After a career spent writing books, performing and acting, what led you to want to direct?
I thought maybe it was my turn to be act like a butt-head…. No that’s not it… The real answer is, I didn’t want to spend my whole life making product that I didn’t get to control creatively or from a business point of view.

Where did the funding from for the picture come from and how difficult was it to raise funds?
I started with the idea of one investor funding the entire project and was lucky enough to find someone who could do that and who believed in the idea and the potential success of the film, which are pretty much the hallmarks of raising money for films. My argument was that if I started with the basic premise of Nobelity – really smart people showing the best way ahead - then find a way to make it personal and universal, make the pictures as great as the idea, it’d be a slam-dunk great investment. People are hungry for films that are real and relevant - especially if there’s good filmmaking involved. I also had the argument that Nobelity could play in theaters, on television, and would be strong on DVD, and because it was global in nature, would sell in those markets all over the world.

So I make myself sound pretty wise, but of course I just about blew it, because I didn’t ask for enough money up front, and didn’t want to go back for more. So for the two years I was shooting and editing (at 501 Studios in Austin), I kept having to write magazine stories and museum films, whatever I could to get some more money into Nobelity.

And speaking of 501 Studios, I wouldn’t have a film at all if they hadn’t believed in the product and stood by me through ridiculously long sessions as my editor, Chet Hirsch, and I found this movie.

How did you choose the people who participated in the project?
I chose all the laureates based on the topics I wanted them to specifically address. I wanted Weinberg the physicist to talk about Global warming and problem solving in general, Rick Smalley to talk about Energy, Dr. Harold Varmus - global health, Jody Williams - landmines, runaway military spending, and the power of one person to change the world. Jody led me to Joseph Rotblat who talked about his 60 year mission to save us from nuclear proliferation.

I started with a full crew - 3 camera, lights, audio, mixer, everything you need for an efficient doc shoot - and as we got farther and farther into the shoot, began to strip the crew down - partially because the money was running out, but also because I was learning more and more about what I needed and how to get it. For London and India, it was just Vance Holmes and I - two guys with Panasonic DVX100A cameras and a Nikon D70 still camera. We shot 35 hours of footage and 3000 stills. By the time I got to Kenya, it was just me - shooting, grabbing audio and taking another 1,500 stills.

So when we put it all together, we had 160 hours of footage and thousands of stills, and the only way in the world I ever made sense of it was to have a great editor, Chet Hirsch, and a fantastic post house, 501 Studios and 501 Audio. I practically lived at 501 for a year, and the film just came together piece by piece, image by image, song by song. If you're preparing to shoot a smart movie with a lot of great images and music - my advice is, hire Chet.

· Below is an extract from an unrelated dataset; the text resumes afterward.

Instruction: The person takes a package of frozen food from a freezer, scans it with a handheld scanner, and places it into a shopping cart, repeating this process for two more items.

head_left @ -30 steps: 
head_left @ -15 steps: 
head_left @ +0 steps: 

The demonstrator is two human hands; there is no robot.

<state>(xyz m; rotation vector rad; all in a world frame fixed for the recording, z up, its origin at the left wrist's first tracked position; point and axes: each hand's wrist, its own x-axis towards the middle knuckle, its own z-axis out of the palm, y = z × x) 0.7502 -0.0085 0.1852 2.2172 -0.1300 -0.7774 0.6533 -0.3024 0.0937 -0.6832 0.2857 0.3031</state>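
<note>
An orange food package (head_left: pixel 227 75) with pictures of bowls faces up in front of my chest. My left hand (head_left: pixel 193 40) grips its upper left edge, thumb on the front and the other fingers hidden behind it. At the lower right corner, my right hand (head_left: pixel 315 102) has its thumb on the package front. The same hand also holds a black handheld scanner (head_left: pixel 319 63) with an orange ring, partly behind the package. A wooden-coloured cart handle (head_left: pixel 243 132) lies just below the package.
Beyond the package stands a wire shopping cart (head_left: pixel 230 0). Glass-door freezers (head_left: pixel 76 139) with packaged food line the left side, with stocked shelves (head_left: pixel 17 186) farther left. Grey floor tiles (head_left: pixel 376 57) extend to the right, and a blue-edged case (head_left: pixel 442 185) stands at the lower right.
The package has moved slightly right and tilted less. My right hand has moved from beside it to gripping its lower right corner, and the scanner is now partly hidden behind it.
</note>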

Do you feel that people want to hear more of this message and understand and help more but it is a question of funding and the mainstream media preferring to shovel schlock because it has done a fine job thus far of paying the bills?
I don’t think the mainstream media necessarily prefers shoveling schlock. But they do have to pay their bills and have the ratings to make their ads sell at a good rate. They are also under a lot of public pressure from various groups saying they tilt too far to the left or to the right. We spend way too much time and energy arguing who’s right, fighting for what is perceived as the undecided people in the middle. My general thought – and this was backed up by most of the Nobelists – is that these problems don’t have a thing to do with left or right. They’re not the domain of any political movement, and they’re so massive, the only way we’re going to come up with effective solutions is by working together. In the film, Nanotechnologist Rick Smalley tells me that we’re going to need 10 Terrawatts of new, non-polluting power in the next fifty years. To explain how much power that is, if you figure out how to build a new, non-polluting energy plant about the size of the big gas and coal plants they build today – and you pay somewhere between 1 and 5 billion dollars to build it, then you turn that baby on. Now you have to do that the next day, and the next and the next, every day… for 27 years to get 10 Terrawatts of new power. These are big challenges.

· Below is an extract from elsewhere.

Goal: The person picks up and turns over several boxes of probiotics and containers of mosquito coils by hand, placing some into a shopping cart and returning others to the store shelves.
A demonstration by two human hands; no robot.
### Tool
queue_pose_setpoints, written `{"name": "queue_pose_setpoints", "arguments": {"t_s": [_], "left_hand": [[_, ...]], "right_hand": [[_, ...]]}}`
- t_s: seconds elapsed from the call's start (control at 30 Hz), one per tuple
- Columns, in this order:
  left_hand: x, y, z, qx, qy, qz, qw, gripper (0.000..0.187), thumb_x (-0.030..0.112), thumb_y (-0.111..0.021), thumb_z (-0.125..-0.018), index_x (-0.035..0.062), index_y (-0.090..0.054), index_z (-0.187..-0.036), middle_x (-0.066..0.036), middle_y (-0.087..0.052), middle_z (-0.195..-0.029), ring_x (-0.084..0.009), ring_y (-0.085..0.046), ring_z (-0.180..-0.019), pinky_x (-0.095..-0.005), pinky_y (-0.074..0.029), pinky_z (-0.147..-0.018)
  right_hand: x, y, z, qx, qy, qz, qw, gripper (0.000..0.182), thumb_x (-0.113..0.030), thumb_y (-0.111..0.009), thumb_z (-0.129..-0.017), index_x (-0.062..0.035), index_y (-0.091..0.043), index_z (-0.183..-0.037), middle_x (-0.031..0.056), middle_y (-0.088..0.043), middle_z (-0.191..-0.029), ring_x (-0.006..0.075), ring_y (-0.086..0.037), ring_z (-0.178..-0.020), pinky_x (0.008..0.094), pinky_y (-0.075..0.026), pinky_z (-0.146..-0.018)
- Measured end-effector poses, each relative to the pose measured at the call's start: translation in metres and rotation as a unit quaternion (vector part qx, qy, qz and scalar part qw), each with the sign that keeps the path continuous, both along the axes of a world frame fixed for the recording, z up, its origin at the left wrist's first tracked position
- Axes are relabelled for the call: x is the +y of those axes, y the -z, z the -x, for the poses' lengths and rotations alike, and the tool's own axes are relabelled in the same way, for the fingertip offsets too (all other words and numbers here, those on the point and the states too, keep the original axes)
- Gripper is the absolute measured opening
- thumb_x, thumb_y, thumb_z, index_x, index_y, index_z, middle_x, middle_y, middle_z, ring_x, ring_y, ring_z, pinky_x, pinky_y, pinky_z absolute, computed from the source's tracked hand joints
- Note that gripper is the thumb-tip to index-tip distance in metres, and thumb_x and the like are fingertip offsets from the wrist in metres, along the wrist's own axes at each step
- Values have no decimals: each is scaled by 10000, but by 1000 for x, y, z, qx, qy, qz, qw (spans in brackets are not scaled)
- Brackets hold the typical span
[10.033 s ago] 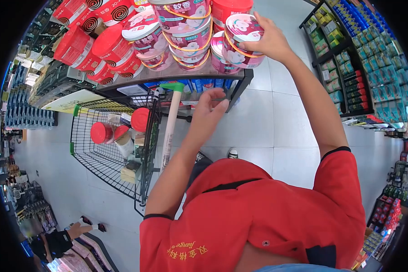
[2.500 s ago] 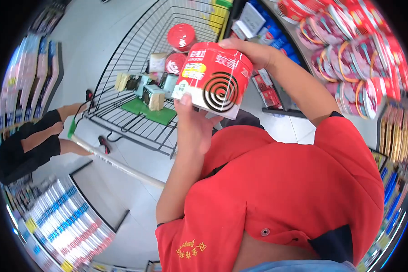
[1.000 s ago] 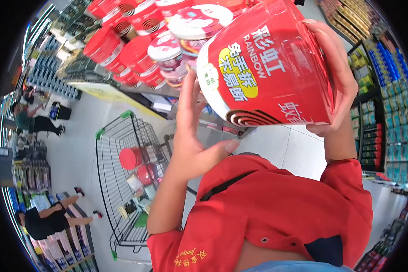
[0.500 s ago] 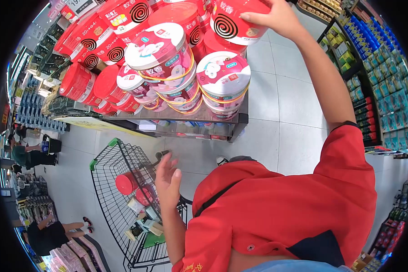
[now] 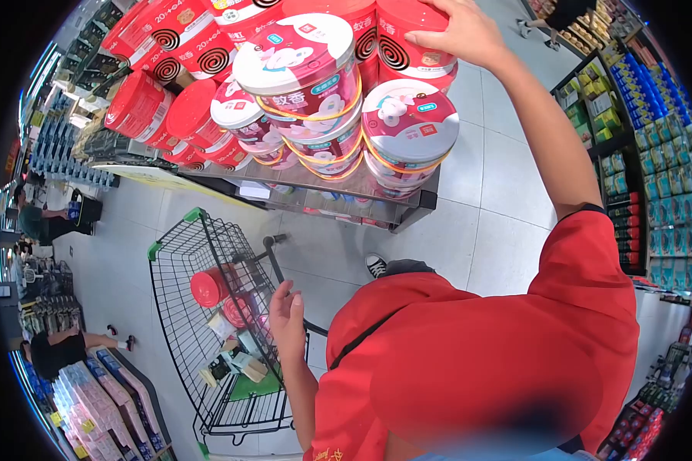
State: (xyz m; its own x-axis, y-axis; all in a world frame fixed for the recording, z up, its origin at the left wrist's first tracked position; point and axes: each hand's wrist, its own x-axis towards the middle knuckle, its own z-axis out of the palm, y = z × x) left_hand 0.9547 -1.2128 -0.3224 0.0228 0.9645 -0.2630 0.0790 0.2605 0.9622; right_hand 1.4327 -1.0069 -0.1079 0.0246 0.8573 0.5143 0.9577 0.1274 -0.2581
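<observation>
My right hand [image 5: 465,34] grips a red tub [image 5: 411,38] with a black spiral on its side, at the top of the display and resting among the other tubs. Below it stands a white-and-pink tub [image 5: 410,119] with a yellow band. Left of that, more pink-and-white tubs [image 5: 296,58] are stacked. Beside the cart, low in front of my body, my left hand [image 5: 287,311] hangs with its fingers apart and nothing in it.
A wire cart [image 5: 200,338] with green corners holds a red tub [image 5: 210,286] and several small packages. The display table's corner [image 5: 415,211] juts toward me. Shelves [image 5: 630,154] line the right; other people [image 5: 58,349] stand at the left and top right.
The red tub in my right hand has come down onto the display. The view has shifted a little, and a person's legs now show at the top right.
</observation>
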Motion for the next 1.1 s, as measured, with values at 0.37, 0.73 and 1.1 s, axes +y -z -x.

What were the greatest challenges in making the film and what did you find most rewarding?
The whole film was a challenge – I sometimes feel like I haven’t slept for the last two years – and the most rewarding thing is that I feel like I lived up to my promise to the Nobel laureates –Desmond Turu, Wangari Maathai, Jody Williams, Ahmed Zewail, these are some busy people – and I feel that I lived up to my promise to make good use of the time they gave me and the faith they put in me.

In what do you find hope?
Filming in Santiniketan, India, at the boyhood home of Amartya Sen, one of the world’s foremost authorities on population, food, famine, cultural identity, women’s rights, women’s education – big stuff, and at the end of the interview, I ask Sen if he was hopeful about where we were headed. Now he’d already told me some mind-blowing things about the meaning and duties of democracy, about the value of public discussion, about the necessity to reign in out of control military spending, the need to focus on the bigger killers in the world like malaria, tuberculosis and AIDS – and after all of that he said he was ultimately optimistic about our ability to address these problems.

What scares you?
A world in which a billion people live on a dollar a day… and a dollar doesn’t go as far as it used to.

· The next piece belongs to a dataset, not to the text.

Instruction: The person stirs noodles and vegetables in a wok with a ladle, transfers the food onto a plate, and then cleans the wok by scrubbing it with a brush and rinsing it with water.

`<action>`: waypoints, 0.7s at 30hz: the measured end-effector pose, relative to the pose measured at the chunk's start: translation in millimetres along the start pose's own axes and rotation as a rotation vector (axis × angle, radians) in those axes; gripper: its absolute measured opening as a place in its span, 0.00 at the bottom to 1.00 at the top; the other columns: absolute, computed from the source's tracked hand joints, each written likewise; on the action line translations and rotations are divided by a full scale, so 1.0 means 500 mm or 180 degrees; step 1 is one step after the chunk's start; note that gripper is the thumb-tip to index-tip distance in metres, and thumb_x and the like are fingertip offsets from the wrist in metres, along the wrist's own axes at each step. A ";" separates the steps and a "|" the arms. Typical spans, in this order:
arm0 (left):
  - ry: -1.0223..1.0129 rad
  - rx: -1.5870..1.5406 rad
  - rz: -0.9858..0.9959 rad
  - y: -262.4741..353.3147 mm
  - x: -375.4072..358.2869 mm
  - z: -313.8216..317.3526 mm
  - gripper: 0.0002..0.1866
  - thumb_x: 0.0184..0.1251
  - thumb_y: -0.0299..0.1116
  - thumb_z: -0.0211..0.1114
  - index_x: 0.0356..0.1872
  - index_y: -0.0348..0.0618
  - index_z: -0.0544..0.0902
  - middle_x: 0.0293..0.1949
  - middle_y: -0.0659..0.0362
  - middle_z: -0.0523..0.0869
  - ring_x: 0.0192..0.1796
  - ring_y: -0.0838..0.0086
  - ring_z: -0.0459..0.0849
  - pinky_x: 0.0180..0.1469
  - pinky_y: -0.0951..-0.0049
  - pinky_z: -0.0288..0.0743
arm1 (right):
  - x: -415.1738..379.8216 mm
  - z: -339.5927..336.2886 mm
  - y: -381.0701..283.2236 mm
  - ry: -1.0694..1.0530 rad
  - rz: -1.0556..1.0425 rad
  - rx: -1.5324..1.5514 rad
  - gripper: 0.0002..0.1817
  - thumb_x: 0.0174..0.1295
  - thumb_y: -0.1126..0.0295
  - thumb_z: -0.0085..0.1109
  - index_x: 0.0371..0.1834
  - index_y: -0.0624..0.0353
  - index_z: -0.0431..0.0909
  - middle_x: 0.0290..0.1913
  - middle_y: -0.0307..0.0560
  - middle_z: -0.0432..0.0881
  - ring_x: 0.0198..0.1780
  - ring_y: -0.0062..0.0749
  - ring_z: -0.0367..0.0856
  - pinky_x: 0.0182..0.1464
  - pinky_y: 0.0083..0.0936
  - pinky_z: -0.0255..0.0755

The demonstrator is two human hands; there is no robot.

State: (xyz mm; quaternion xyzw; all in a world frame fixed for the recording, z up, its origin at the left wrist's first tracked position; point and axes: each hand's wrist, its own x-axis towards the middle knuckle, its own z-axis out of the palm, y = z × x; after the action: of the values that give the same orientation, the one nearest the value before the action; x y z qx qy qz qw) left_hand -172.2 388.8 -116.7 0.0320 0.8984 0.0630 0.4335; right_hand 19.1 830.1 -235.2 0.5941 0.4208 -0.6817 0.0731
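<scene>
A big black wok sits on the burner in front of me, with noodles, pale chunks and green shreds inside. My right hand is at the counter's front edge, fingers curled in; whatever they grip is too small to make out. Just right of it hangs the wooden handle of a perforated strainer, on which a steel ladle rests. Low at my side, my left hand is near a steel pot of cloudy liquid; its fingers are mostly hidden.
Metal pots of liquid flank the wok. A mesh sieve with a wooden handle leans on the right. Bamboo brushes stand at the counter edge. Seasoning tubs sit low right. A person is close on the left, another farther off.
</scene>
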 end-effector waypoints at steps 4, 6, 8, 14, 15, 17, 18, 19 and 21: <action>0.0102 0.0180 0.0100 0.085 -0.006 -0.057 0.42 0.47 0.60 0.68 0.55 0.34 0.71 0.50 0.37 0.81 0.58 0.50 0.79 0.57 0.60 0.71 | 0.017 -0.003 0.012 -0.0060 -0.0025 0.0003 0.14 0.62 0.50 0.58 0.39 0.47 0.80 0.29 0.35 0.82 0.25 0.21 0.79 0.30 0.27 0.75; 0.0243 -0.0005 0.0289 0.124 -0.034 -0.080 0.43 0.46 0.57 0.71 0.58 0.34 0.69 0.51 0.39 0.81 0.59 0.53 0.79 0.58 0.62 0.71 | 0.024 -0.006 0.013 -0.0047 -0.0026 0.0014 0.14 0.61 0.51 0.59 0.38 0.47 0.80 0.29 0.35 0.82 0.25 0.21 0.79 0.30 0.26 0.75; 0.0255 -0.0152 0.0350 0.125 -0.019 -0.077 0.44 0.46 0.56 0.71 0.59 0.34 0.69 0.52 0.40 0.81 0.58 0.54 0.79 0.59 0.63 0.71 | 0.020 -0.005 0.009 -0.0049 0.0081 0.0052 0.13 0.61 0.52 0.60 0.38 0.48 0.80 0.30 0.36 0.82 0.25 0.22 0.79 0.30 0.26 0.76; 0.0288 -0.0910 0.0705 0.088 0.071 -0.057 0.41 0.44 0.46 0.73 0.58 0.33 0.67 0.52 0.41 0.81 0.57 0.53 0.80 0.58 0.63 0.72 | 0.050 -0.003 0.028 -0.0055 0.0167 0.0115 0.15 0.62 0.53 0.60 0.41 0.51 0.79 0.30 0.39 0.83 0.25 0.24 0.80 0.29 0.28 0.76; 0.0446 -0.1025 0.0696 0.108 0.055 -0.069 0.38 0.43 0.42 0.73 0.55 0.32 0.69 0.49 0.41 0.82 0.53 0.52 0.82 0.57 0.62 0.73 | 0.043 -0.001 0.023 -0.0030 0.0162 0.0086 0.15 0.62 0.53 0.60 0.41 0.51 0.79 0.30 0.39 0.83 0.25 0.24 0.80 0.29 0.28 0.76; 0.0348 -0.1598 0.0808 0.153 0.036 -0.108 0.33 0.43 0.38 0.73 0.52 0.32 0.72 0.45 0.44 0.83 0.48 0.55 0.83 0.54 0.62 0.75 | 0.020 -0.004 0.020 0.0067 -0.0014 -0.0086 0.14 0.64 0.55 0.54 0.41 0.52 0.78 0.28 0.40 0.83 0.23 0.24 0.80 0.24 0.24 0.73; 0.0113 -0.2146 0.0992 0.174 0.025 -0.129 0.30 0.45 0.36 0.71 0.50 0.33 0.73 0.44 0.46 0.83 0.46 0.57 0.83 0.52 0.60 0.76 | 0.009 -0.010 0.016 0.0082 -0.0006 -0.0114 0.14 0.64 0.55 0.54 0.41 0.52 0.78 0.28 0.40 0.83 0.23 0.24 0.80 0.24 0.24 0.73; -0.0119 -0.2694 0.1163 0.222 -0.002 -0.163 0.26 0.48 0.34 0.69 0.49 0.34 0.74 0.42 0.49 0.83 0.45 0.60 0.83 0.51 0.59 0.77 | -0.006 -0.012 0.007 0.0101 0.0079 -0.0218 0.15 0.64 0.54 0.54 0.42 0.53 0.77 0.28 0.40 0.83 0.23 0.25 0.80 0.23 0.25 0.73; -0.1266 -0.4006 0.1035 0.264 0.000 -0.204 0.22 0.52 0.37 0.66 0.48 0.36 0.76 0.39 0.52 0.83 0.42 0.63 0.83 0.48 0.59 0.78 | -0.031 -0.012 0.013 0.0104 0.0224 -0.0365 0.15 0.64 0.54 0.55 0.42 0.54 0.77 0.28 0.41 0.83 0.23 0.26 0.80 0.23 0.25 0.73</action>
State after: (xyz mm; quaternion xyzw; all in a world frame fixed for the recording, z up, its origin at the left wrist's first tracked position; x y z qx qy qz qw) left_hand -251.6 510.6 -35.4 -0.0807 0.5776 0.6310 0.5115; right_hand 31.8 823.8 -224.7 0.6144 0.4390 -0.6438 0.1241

Who came up with (and how) the idea of releasing Nobelity on Earth Day and using an innovative grass-roots marketing campaign?
I was hoping to do a grassroots release from day one, and had promised to all the Nobelists that we’d be raising money for international work and education on the topics we were all concerned with. I wanted Amnesty International to be one of our partners on that release – particularly since Amnesty repeatedly rescued Wangari Maathai from unjust political imprisonment in Kenya. Wangari flat out credits them with saving her life, and the result is that her environment and empowerment organization, The Green Belt Movement, goes on to plant 30 million trees in Kenya while dramatically improving the lives of the women and families who planted those trees. So our connection with Amnesty is fantastic! Likewise the connections with Physicians for Social Responsibility/PSR, The Unitarian Church, and other groups.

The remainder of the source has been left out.